Try it: Wherever the word "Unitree" appears in a line of the records, copy that line.

Provided entries:
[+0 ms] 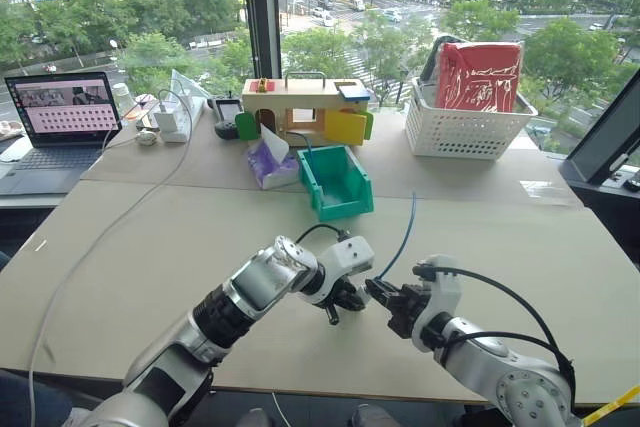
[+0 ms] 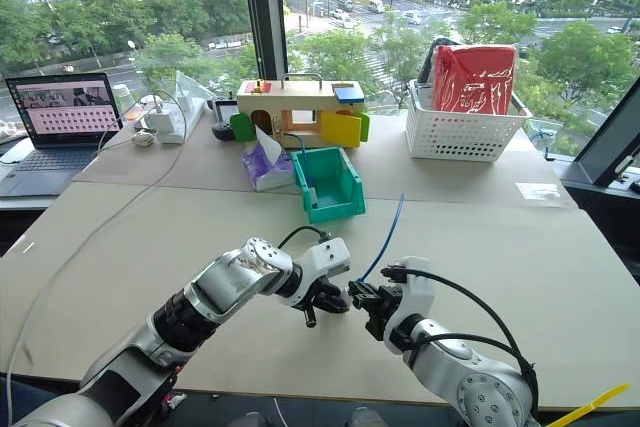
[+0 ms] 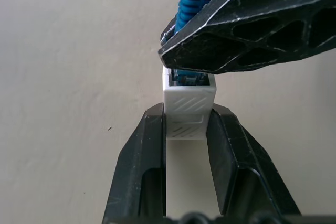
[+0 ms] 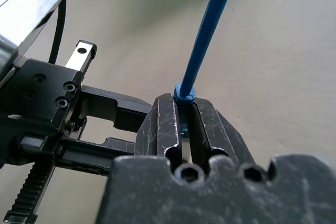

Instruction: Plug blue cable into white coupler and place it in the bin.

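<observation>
A: What's nearest, by the worktop's [image 1: 150, 247] near edge?

B: The two grippers meet there, about midway along it. The left gripper [image 3: 186, 129] is clamped on the white coupler [image 3: 188, 109], one black finger on each side of the little block, its socket end sticking out past the fingertips.

A: And the right gripper?

B: The right gripper [image 4: 182, 109] is clenched on the blue cable [image 1: 405, 230] right at its ribbed boot, fingers pressed close together around it. The plug end sits at the mouth of the coupler's socket, and some blue shows inside the opening. I cannot tell whether it is fully seated.

A: Where does the rest of the cable go?

B: It rises from the right gripper and curves away toward the middle of the worktop, its free end off the surface.

A: The bin?

B: The bin [image 1: 350, 205] stands further back, near the centre of the worktop, with nothing visible inside. Just beside it on the left lies a purple tissue pack [image 1: 270, 162]. Behind both is a wooden toy house [image 1: 300, 107]. A white lattice basket [image 1: 470, 127] stands toward the far right corner, and a laptop [image 1: 60, 117] toward the far left.
</observation>
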`<act>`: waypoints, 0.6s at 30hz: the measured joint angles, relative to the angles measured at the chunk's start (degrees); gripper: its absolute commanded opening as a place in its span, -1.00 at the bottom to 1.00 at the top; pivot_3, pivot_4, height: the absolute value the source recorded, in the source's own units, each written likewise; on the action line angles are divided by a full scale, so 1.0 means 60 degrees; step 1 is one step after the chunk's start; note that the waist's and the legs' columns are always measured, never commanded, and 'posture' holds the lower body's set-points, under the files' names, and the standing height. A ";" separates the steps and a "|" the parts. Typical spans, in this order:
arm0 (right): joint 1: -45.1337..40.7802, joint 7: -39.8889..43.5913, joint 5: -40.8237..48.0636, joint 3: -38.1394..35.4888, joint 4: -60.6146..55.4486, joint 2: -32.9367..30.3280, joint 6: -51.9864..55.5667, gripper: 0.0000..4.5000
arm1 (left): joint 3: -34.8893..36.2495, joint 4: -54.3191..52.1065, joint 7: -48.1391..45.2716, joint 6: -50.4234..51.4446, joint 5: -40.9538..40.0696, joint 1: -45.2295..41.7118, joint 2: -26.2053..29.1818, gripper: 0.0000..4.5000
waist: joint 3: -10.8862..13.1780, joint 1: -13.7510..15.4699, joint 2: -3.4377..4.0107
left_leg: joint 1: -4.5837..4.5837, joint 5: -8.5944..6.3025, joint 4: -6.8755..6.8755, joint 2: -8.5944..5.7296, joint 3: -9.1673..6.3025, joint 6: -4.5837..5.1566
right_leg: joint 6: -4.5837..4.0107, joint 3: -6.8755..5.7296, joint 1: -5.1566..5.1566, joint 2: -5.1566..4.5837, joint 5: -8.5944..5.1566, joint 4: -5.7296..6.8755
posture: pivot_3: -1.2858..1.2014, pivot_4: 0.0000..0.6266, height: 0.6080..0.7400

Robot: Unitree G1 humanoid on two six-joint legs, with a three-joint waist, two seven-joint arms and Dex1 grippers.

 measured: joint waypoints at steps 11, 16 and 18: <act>-0.0421 -0.0380 0.1322 -0.0971 0.0203 -0.0041 0.0627 -1.00 | 0.0096 0.0782 -0.0576 -0.1752 -0.0090 0.0076 0.0205 0.93 | 0.0087 -0.0046 0.0034 | -0.0038 0.0001 0.0003 -0.0005 0.0002 0.0000 | 0.0031 0.0005 -0.0032 -0.0002 0.0021 0.0000 | 0.03 -0.52 1.00; -0.1855 -0.0879 0.2892 -0.2272 0.0655 -0.1265 0.0864 -1.00 | 0.0408 0.1137 -0.1225 -0.2929 -0.0092 0.0063 0.0931 0.93 | 0.0236 -0.0039 0.0091 | -0.0098 0.0003 0.0012 -0.0015 0.0004 0.0001 | 0.0063 0.0017 -0.0071 -0.0001 0.0040 -0.0005 | 0.03 -0.52 1.00; -0.2916 -0.0819 0.3144 -0.2569 0.1176 -0.1715 0.0875 -1.00 | 0.0734 0.1203 -0.1254 -0.3558 -0.0101 0.0366 0.1109 0.93 | 0.0266 -0.0071 0.0102 | -0.0115 0.0003 0.0009 -0.0015 0.0011 0.0001 | 0.0061 0.0027 -0.0096 0.0000 0.0044 -0.0003 | 0.03 -0.52 1.00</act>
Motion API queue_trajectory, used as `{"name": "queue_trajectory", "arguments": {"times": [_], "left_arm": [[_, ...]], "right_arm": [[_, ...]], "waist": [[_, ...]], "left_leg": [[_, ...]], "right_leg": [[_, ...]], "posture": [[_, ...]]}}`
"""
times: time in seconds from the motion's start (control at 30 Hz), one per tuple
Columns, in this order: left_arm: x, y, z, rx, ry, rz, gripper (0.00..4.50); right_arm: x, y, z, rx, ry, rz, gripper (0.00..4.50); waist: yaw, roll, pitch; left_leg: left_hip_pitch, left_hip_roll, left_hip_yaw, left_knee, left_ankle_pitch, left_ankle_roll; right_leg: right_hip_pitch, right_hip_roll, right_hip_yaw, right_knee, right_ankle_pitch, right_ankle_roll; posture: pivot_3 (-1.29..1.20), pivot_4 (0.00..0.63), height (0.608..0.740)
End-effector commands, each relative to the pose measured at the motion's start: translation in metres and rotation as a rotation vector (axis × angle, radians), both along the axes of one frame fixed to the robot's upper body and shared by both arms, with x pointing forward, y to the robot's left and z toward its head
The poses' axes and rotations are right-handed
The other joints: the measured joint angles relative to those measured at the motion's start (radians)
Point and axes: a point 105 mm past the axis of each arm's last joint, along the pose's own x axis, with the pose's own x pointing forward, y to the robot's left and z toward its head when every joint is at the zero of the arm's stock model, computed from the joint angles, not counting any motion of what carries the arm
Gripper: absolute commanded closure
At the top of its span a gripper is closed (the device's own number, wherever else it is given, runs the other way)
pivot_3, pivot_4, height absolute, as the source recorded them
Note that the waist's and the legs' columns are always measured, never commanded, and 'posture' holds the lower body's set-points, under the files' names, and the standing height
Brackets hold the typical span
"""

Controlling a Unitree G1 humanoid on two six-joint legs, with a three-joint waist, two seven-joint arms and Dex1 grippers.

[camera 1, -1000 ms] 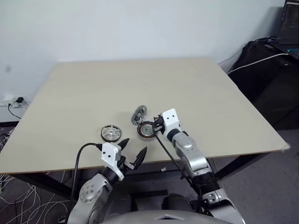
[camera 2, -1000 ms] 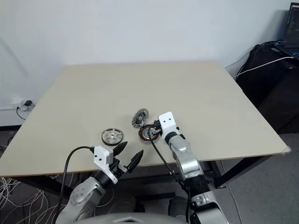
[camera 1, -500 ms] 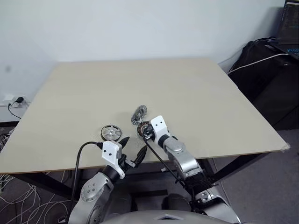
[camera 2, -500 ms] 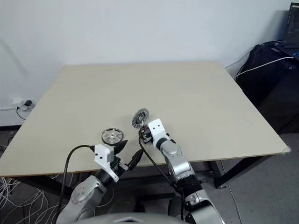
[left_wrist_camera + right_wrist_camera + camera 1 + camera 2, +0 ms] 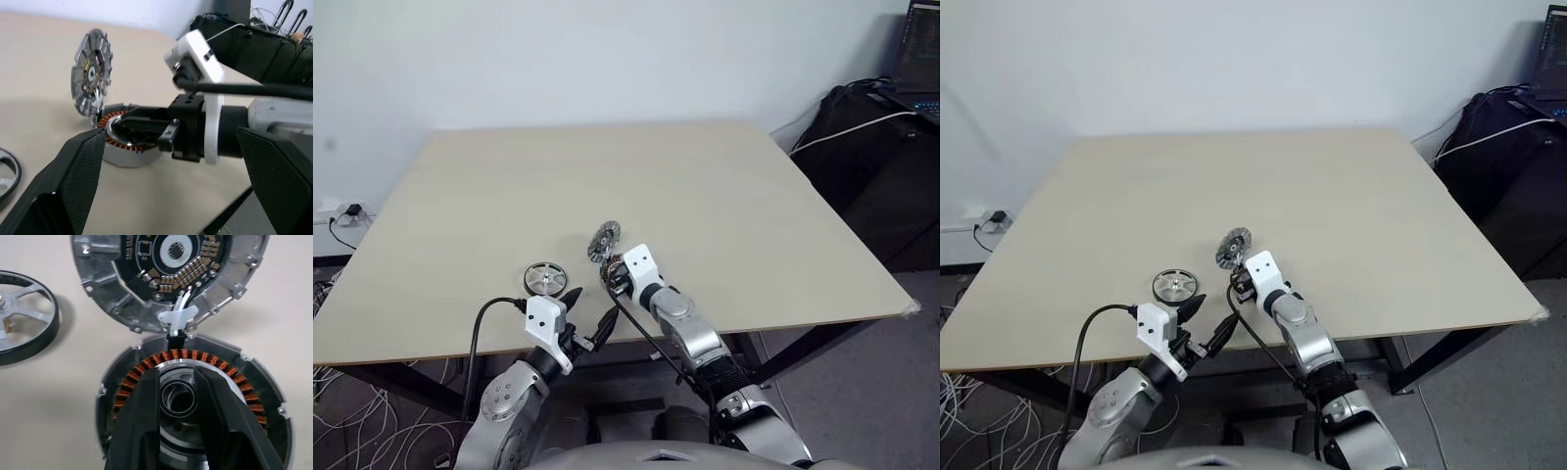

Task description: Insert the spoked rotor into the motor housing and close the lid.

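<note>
Right wrist view: right hand [image 5: 177, 396] fingers narrowly parted inside motor housing [image 5: 244, 387] centre; left hand [image 5: 590, 315] wide open, empty.

A pale wooden counter [image 5: 705, 196] is set against a plain white wall [image 5: 607, 59], its top carried on dark legs [image 5: 803, 345]. At the far right, a black bag [image 5: 871, 166] is seen beside the counter, with a white cable [image 5: 847, 129] draped over it. Above the bag, part of a laptop screen [image 5: 924, 44] with lit text is visible at the edge. On the left, a white power strip [image 5: 335, 211] with a dark plug is placed low by the wall, and a tangle of pale cables [image 5: 352, 406] is spread over the grey floor [image 5: 886, 392] beneath the counter.
</note>
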Motion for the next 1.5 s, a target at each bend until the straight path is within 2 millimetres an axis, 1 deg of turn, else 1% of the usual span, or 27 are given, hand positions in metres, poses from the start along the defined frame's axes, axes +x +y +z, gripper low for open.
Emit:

Your response:
Robot: Unitree G1 humanoid on two six-joint legs, with a three-joint waist, two seven-joint arms and Dex1 grippers.
Controlling a Unitree G1 humanoid on two six-joint legs, with a three-joint waist, two seven-joint arms and Dex1 grippers.

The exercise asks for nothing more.